■ Provided information
-- -- --

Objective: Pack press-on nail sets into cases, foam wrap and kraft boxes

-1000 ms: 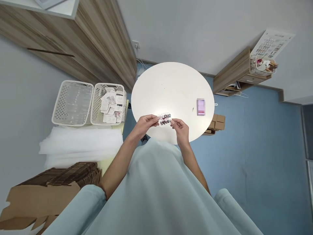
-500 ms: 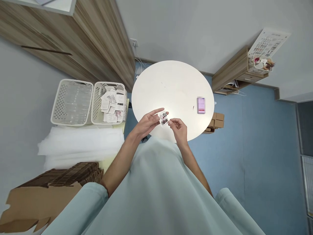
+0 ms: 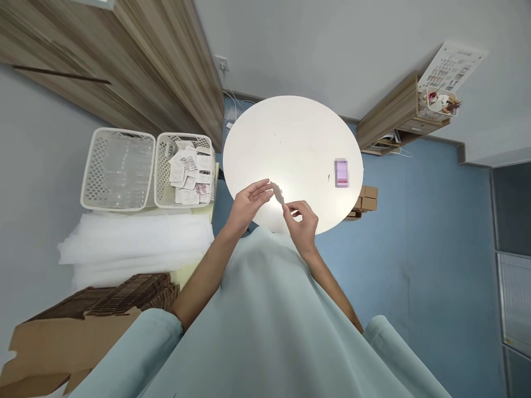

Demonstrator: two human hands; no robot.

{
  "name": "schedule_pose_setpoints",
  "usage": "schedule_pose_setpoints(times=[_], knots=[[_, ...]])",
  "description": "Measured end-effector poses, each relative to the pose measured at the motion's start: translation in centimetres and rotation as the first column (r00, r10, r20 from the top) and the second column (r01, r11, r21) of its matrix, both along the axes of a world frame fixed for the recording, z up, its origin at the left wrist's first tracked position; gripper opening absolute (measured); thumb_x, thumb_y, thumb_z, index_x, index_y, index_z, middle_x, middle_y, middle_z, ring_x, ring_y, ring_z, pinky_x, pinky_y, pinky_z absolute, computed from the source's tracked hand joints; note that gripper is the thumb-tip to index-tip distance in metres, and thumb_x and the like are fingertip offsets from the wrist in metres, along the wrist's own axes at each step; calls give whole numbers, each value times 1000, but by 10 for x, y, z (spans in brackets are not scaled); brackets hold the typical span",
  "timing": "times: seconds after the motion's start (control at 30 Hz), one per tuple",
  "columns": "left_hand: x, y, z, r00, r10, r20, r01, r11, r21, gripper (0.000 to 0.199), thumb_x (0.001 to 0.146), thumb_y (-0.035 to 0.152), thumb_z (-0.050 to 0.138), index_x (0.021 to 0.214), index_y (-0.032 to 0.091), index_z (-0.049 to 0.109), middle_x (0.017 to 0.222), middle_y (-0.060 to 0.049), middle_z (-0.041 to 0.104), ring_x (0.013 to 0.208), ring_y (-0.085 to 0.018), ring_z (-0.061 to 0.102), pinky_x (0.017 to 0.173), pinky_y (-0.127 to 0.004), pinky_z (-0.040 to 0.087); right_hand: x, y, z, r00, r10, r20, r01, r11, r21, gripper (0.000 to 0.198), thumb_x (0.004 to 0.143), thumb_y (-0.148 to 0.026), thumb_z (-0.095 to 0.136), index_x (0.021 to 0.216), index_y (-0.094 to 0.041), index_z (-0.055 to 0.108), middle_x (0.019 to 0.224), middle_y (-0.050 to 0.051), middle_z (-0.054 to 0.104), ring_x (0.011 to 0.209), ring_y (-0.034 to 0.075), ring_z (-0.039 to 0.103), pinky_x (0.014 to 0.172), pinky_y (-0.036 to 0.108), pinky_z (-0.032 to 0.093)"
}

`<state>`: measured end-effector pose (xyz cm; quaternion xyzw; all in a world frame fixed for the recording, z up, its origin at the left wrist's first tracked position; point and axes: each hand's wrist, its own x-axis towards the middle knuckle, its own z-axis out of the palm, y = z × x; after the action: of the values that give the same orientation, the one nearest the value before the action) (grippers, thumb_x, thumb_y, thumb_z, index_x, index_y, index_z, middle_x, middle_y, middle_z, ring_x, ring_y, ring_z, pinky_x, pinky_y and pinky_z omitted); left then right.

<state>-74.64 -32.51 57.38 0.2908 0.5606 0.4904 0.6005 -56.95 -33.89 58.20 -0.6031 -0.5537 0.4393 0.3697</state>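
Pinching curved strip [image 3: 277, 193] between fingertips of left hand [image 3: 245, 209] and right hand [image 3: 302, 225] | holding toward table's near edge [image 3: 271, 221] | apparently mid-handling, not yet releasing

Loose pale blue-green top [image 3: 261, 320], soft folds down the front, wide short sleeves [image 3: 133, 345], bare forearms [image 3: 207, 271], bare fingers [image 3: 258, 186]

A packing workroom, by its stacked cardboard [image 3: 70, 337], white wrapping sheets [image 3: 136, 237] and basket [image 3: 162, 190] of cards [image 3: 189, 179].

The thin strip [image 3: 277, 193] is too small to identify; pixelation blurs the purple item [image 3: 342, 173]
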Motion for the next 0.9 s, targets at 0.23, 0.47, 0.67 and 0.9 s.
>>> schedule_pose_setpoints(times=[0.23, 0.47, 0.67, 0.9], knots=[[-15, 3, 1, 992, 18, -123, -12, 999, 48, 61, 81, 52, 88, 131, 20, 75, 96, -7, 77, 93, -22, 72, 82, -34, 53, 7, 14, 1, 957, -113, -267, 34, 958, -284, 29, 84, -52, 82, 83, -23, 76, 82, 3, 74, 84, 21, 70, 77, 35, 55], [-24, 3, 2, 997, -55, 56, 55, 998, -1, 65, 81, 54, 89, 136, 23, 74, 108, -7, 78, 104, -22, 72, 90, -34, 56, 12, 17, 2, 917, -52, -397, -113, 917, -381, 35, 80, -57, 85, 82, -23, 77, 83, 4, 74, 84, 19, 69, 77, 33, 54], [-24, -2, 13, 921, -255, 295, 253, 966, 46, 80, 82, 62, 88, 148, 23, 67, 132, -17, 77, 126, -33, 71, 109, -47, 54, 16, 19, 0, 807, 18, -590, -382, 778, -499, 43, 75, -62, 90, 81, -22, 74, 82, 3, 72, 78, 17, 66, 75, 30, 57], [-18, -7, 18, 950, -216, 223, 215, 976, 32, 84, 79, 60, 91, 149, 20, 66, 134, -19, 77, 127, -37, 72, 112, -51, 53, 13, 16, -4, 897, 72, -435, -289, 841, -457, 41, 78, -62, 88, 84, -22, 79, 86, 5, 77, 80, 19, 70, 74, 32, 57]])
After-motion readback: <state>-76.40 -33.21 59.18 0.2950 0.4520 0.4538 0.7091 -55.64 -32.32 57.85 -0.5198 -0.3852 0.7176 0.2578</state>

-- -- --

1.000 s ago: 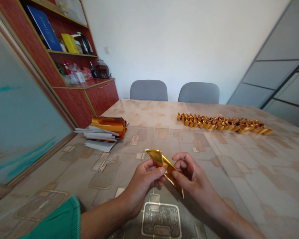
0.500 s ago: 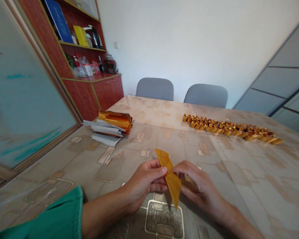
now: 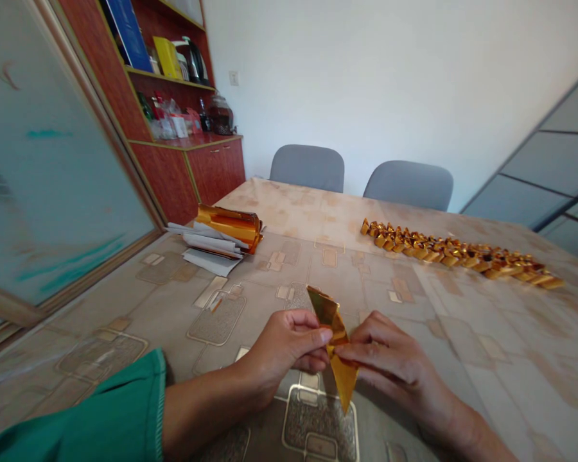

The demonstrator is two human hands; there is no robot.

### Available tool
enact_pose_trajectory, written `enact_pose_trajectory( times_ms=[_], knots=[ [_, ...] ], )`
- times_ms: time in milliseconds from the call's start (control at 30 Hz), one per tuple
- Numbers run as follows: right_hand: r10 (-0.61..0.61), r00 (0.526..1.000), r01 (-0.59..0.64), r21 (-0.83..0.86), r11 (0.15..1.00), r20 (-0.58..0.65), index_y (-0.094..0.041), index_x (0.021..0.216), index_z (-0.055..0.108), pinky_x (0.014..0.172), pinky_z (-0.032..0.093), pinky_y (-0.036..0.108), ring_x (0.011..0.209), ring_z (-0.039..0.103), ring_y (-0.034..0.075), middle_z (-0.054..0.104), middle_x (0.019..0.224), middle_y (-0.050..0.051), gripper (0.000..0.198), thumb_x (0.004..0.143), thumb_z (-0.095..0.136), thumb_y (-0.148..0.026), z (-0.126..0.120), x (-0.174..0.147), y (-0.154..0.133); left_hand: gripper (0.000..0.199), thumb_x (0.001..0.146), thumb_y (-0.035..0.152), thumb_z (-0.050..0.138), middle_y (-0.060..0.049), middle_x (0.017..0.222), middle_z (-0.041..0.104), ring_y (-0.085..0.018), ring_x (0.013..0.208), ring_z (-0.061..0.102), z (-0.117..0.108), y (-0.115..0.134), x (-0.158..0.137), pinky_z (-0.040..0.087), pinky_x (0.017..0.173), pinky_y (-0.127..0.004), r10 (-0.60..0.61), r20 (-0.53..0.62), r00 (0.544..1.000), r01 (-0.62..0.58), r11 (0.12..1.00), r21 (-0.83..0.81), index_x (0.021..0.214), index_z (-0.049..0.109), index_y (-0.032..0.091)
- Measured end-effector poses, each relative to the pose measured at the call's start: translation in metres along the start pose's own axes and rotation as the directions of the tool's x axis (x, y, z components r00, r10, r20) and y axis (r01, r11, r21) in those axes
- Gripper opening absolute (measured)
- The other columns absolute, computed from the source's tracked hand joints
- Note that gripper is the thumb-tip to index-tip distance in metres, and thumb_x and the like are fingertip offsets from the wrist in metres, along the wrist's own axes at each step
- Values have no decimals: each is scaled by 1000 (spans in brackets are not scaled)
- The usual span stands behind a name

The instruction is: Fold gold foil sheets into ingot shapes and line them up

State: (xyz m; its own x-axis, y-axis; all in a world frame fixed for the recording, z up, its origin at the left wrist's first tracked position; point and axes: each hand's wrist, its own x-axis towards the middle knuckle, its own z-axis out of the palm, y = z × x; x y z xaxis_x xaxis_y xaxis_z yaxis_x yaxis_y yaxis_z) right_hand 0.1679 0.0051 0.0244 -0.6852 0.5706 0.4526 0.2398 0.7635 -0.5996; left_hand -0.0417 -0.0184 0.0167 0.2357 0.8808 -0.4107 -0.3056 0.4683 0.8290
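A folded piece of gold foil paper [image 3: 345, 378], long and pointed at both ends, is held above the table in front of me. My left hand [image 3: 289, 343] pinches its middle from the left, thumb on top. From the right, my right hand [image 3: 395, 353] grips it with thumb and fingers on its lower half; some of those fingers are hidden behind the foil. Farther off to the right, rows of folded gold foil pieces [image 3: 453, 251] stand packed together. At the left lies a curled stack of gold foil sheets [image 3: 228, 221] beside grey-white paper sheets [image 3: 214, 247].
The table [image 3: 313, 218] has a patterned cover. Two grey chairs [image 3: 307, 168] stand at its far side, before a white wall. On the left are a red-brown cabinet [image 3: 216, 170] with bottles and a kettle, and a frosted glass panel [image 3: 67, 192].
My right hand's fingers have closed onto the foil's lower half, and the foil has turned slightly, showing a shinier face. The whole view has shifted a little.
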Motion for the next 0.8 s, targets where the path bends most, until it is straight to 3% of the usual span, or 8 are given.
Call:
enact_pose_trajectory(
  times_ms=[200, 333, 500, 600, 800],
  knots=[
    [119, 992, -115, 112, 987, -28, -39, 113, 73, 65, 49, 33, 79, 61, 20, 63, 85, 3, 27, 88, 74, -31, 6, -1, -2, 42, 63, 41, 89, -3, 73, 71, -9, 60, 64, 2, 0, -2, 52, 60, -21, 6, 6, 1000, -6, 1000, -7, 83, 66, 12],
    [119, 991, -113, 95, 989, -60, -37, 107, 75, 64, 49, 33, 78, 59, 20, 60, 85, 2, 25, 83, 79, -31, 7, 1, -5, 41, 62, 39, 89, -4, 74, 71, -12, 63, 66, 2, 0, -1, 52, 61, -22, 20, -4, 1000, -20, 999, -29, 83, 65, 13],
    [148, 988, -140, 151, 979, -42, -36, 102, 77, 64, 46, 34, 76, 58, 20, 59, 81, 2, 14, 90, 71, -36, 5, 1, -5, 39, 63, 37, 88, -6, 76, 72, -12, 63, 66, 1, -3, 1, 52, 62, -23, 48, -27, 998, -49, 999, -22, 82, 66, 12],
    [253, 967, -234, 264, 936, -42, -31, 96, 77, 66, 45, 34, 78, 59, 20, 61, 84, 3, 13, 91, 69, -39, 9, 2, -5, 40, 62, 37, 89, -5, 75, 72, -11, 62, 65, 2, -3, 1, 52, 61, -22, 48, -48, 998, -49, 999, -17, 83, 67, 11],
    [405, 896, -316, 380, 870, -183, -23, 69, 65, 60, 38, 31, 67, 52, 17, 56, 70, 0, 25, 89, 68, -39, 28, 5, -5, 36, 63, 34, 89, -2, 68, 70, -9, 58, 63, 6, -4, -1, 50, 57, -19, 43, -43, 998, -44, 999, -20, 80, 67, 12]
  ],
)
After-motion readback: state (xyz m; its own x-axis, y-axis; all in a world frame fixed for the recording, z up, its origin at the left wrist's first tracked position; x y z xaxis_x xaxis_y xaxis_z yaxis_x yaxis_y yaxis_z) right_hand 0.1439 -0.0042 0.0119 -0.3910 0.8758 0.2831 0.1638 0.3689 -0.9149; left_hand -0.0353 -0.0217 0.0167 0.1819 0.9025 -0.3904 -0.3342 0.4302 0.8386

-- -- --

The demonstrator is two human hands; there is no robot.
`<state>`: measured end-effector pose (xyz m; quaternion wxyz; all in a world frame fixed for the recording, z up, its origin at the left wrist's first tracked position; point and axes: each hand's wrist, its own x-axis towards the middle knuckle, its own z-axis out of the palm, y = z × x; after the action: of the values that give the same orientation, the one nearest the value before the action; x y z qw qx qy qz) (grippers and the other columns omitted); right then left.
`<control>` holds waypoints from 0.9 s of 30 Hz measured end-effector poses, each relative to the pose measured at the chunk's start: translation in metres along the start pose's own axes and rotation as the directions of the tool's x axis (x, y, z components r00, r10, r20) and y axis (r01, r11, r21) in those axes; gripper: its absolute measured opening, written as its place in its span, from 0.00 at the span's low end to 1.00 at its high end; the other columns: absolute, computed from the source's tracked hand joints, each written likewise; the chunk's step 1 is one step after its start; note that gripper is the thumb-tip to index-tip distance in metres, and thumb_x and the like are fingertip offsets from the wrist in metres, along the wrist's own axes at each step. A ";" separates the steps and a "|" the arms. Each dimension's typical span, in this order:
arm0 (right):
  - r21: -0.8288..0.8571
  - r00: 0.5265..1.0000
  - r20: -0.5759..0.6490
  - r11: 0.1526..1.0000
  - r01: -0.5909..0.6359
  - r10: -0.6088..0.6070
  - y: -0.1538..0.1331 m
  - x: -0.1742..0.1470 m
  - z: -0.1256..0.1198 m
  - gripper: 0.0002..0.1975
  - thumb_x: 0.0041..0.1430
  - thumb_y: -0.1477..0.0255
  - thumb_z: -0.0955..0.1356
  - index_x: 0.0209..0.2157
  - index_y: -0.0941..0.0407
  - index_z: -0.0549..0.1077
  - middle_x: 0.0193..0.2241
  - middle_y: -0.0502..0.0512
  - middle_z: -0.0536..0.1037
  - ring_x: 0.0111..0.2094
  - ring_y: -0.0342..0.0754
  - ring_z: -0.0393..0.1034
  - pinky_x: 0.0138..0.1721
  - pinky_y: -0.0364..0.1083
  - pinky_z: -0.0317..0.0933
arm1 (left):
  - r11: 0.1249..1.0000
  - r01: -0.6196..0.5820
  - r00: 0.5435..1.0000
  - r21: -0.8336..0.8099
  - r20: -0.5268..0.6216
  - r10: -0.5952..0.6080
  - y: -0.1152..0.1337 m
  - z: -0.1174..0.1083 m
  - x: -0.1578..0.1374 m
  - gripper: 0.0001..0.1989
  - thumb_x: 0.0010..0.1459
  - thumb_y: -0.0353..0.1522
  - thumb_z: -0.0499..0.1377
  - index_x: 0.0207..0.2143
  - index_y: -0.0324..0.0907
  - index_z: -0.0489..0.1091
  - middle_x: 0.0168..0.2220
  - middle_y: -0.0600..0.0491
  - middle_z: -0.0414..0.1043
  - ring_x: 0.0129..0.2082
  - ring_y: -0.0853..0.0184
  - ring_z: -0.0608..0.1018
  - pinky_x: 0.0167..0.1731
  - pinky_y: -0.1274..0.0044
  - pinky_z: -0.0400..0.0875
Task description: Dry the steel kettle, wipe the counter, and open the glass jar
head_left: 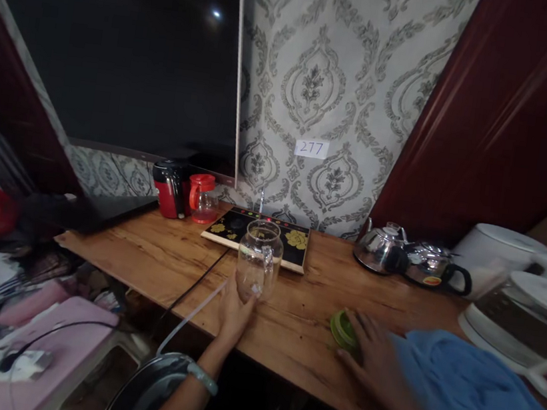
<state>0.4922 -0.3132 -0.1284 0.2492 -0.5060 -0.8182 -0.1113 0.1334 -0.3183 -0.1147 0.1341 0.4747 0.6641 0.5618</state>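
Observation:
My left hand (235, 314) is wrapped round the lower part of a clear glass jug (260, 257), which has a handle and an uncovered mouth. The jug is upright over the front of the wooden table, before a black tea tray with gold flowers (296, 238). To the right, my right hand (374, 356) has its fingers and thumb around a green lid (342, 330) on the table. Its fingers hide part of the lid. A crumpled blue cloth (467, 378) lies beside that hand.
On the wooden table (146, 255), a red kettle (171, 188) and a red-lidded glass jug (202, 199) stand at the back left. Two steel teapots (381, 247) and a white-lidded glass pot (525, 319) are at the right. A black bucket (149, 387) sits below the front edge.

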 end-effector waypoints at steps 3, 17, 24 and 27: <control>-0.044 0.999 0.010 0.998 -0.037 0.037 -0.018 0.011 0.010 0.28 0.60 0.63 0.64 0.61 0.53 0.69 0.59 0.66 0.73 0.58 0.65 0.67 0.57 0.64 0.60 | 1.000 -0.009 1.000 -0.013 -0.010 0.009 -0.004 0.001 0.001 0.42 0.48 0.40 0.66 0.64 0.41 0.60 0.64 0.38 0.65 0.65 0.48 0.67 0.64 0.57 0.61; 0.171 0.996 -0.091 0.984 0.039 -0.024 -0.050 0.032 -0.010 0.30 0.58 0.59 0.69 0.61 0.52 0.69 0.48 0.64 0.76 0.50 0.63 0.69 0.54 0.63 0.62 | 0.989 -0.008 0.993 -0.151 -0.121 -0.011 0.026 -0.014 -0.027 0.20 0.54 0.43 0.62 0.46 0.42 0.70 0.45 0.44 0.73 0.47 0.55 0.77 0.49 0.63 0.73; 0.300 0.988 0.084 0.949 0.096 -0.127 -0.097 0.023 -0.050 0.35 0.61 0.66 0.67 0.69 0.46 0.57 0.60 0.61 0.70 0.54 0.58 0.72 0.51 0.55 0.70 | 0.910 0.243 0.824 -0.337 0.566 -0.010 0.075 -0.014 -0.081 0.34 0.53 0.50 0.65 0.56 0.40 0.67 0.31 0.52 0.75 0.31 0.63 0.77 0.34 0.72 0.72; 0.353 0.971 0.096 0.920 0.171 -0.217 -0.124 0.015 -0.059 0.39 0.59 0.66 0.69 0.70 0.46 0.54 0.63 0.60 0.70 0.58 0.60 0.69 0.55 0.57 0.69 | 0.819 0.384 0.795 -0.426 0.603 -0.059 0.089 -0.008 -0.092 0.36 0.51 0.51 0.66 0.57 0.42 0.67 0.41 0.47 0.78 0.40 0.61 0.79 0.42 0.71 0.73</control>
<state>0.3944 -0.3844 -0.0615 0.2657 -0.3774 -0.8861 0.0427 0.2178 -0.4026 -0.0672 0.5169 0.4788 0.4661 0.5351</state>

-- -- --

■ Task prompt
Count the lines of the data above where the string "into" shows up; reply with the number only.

■ Solution
2